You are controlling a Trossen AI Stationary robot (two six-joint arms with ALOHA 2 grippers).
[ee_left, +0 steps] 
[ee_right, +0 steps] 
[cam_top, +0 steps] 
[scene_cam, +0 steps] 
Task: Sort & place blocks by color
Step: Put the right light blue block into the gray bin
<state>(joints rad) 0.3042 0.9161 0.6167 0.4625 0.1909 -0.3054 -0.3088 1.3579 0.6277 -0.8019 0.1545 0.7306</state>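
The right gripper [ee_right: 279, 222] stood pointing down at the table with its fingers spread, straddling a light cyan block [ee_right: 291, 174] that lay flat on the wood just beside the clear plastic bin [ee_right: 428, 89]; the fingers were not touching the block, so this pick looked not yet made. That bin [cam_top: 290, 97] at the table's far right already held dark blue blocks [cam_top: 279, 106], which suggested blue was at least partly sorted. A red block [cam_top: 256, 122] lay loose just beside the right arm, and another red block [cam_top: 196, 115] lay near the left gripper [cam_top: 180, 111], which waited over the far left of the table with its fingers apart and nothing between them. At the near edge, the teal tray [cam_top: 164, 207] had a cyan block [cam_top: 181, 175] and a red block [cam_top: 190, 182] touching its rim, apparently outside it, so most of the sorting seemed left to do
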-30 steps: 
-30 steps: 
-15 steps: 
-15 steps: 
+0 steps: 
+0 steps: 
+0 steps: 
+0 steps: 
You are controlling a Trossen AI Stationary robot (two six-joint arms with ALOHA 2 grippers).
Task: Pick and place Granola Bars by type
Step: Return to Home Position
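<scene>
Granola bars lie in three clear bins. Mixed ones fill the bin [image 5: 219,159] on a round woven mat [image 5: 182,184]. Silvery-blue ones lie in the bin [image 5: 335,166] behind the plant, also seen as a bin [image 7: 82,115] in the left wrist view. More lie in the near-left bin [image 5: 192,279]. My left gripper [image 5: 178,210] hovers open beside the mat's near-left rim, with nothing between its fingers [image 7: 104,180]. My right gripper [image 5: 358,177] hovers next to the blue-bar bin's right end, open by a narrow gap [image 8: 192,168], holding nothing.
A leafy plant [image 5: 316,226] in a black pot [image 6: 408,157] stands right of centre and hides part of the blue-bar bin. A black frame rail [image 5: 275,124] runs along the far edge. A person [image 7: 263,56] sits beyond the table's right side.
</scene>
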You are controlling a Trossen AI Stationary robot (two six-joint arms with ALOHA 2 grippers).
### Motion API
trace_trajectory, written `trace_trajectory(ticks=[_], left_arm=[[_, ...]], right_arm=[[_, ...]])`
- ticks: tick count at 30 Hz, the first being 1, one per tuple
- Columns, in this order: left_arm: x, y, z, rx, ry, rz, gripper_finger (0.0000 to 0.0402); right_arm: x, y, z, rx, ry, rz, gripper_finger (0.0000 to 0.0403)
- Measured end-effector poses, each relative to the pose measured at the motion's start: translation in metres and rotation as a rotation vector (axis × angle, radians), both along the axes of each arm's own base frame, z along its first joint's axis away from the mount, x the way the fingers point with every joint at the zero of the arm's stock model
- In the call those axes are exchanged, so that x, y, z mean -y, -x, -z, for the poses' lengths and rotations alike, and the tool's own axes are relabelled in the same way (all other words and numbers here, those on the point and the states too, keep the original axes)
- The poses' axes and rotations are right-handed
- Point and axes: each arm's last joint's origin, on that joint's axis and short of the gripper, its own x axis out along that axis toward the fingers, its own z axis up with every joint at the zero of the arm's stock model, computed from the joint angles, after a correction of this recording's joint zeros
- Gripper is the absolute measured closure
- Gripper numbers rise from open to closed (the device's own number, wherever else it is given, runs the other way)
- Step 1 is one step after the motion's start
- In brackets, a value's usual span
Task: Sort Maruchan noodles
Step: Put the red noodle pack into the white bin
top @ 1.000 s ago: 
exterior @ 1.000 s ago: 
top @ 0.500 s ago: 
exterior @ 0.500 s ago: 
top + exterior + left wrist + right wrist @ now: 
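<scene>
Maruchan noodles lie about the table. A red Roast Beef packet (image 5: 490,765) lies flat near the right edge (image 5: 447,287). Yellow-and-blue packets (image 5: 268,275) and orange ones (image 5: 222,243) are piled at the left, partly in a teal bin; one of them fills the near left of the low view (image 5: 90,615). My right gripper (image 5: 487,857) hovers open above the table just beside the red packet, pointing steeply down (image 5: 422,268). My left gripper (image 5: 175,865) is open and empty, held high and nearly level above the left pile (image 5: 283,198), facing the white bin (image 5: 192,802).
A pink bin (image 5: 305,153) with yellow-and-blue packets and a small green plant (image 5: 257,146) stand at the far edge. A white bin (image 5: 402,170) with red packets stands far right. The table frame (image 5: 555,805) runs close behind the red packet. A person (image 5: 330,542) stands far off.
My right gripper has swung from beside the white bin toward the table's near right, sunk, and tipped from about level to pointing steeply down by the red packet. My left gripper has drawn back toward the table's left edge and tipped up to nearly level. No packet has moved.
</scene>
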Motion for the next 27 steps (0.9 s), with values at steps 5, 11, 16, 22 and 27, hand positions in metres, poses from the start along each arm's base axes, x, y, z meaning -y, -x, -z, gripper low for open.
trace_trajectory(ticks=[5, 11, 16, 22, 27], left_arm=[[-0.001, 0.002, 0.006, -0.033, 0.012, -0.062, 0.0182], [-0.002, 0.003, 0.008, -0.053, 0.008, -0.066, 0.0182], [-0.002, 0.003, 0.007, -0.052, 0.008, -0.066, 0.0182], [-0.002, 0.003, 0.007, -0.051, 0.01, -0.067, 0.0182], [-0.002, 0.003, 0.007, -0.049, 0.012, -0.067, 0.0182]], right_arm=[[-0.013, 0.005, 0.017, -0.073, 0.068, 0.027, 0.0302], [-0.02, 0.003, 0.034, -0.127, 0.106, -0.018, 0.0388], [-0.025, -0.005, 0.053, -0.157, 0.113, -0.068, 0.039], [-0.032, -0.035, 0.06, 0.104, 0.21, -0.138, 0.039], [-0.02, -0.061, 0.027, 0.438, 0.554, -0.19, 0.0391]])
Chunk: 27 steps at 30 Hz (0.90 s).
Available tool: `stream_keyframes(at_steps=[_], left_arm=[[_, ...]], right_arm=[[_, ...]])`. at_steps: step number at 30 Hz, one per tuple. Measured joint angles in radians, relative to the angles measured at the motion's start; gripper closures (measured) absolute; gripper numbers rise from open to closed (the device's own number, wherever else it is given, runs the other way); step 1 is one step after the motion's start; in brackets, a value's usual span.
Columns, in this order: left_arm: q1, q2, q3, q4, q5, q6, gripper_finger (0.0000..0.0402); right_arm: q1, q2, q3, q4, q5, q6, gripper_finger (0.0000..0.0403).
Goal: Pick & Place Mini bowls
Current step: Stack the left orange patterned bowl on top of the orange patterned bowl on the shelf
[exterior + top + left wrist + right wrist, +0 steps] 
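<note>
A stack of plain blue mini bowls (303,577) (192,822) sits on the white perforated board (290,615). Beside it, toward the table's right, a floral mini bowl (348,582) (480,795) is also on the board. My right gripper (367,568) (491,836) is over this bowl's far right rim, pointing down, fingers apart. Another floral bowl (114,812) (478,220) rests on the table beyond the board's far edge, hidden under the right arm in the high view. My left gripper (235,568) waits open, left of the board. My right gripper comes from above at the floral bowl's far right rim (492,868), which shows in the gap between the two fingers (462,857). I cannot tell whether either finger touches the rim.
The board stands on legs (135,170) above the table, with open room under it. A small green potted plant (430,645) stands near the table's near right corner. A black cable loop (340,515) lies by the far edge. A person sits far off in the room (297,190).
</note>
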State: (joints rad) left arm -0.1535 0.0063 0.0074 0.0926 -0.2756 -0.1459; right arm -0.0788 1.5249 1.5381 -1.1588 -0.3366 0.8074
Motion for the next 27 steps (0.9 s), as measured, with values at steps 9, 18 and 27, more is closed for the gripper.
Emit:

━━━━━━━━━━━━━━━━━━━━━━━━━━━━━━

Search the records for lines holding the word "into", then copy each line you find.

Step: Put the right light blue block into the gray bin
Step: Put the red noodle pack into the white bin

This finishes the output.